Le Comité des Sans-Chemise en campagne pour réclamer un régime plus équitable de l'Assurance-emploi


(photo Hélène Goulet)

8 Juin 2004 - La Voix - Le Comité des Sans-Chemise de la région de Sorel-Tracy profite de la campagne électorale fédérale pour dénoncer ce qu'il qualifie de "vol de la caisse de l'assurance-emploi" et pour réclamer un régime universel plus équitable. C'est dans ce contexte que ses représentants - le Syndicat de l'Enseignement du Bas-Richelieu, le Syndicat des Travailleurs d'Alstom Canada, le Centre d'information, de références et de services, le Regroupement des chômeurs et chômeuses de la région Sorel-Tracy, et le Centre d'aide et d'information populaire - interpellent les candidats des différents partis politiques pour leur demander leur position sur la question de l'Assurance-emploi.

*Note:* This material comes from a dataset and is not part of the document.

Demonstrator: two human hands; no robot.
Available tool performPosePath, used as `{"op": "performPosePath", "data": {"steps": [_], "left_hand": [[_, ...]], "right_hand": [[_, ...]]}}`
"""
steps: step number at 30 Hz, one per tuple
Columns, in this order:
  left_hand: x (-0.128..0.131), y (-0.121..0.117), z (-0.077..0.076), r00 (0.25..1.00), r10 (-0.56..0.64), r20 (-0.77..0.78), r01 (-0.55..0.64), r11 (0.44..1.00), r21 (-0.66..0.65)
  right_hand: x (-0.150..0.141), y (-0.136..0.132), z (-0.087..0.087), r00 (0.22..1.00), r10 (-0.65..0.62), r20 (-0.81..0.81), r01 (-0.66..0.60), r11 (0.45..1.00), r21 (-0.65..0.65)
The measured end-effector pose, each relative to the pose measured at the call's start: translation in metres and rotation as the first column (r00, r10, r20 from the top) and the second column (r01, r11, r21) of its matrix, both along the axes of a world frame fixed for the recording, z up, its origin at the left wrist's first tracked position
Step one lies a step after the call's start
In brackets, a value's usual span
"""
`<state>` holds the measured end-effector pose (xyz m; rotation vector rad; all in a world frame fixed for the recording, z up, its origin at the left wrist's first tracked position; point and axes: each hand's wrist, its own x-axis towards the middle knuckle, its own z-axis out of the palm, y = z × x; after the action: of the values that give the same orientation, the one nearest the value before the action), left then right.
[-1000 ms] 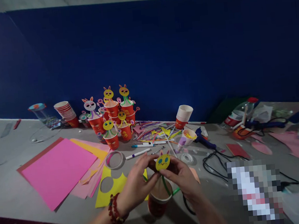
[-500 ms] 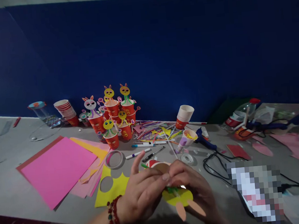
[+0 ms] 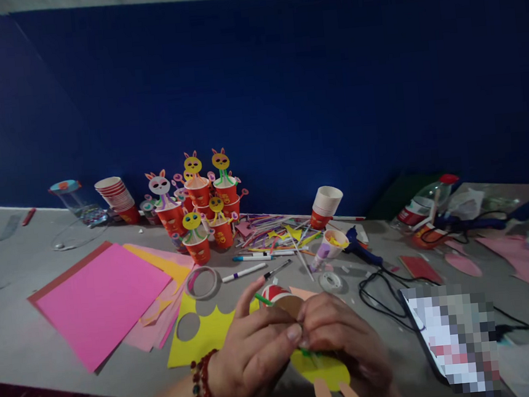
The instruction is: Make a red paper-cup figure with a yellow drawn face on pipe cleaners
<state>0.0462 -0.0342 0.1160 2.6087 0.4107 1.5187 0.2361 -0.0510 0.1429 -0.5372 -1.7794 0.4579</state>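
Note:
Both hands meet over a rabbit figure made from a red and white paper cup. My left hand, with a beaded bracelet at its wrist, has thumb and fingers pinched at the cup's rim, its index finger raised. My right hand is curled round the other side, fingertips against the left thumb. Below them hangs the rabbit's yellow paper head, back side up, with peach paper ears pointing towards me. A green strip sticks out beside the cup. The fingers hide the join.
Yellow paper with cut-out holes and a tape roll lie left of my hands. Finished cup rabbits stand behind, near stacked cups. To the right are a blue glue gun, its black cable and a blurred-out phone-like device.
The rabbit's head has dropped slightly towards me and to the right, with its ears lower. Both hands have shifted down a little and keep their grip.

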Motion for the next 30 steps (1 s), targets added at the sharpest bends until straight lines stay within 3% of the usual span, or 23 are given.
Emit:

Le porte-parole du Comité, Jean-Pierre Péloquin, a rappelé que depuis 1996, l'Assurance-emploi est de moins en moins accessible aux travailleurs qui perdent leurs emplois.

Depuis cette date, le nombre d'heures travaillées pour être éligible à recevoir des prestations est passé de 300 à 910 heures. Parallèlement, les personnes ne peuvent pas cotiser avant d'effectuer un minimum de 15 heures/semaine, ce qui pénalise plus particulièrement les jeunes et les femmes.

En 2004, seulement 45% des personnes qui cotisent sont éligibles, alors que ce pourcentage était de 81% avant 1996, a soutenu M. Péloquin. Selon lui, depuis 1996, ce sont 39 millions $ par année qui se versent en moins en cotisations dans le Bas-Richelieu. Ça finit par créer une pression sur l'Aide sociale (de compétence provinciale), note-t-il.

Cette situation est d'autant plus scandaleuse, estime-t-il, que le gouvernement fédéral libéral a eu, grâce à la caisse de l'Assurance-emploi, un surplus qui était de 44 milliards de dollars en mars 2003. Ce surplus doit aujourd'hui friser les 50 milliards, croit-il.

Il existe, à travers le Québec, une quinzaine de comités de sans-chemise, dont les représentants ont rencontré, récemment à Granby, le premier ministre sortant Paul Martin, qui était en 1996 ministre des Finances et donc responsable de ces surplus budgétaires pris à même les cotisations des travailleurs canadiens.

Interpellé sur la question, M. Martin a répondu que ces surplus avaient été utilisés pour éponger le déficit, pour investir dans la santé, etc. Selon M. Péloquin toutefois, il s'agit d'un réel détournement de fonds puisque les travailleurs cotisent pour une assurance-emploi et non pour payer d'autres dépenses.

D'où le slogan Qui a volé l'argent des chômeurs ? Moi, je ne vote pas pour ça ! que l'on retrouve sur des affiches placardées un peu partout dans la ville, à l'image des affiches des candidats.

La Loi de l'Assurance-chômage, adoptée en 1940, est la loi sociale la plus ancienne au pays, a rappelé M. Péloquin. Elle avait été votée au Parlement en 1935, dans la foulée de la crise économique de 1929, mais ce n'est qu'en 1940 qu'elle a obtenu la sanction royale britannique obligatoire. En 1971, le régime est devenu universel.

On demande aux partis politiques d'avoir une position claire sur la question, et de prendre position sur la base de nos revendications, a indiqué M. Péloquin, qui a précisé que les Sans-chemise ont pu, dans le cadre de la campagne, s'enregistrer au Registre des tiers tel que prévu par la Loi canadienne. Dans ce contexte, l'organisation québécoise a droit de dépenser un maximum de 168 900 $ pour faire la promotion de ses idées dans le contexte de la campagne électorale fédérale.

Dans Richelieu, les représentants de l'organisation comptent interpeller les candidats lors d'événements publics.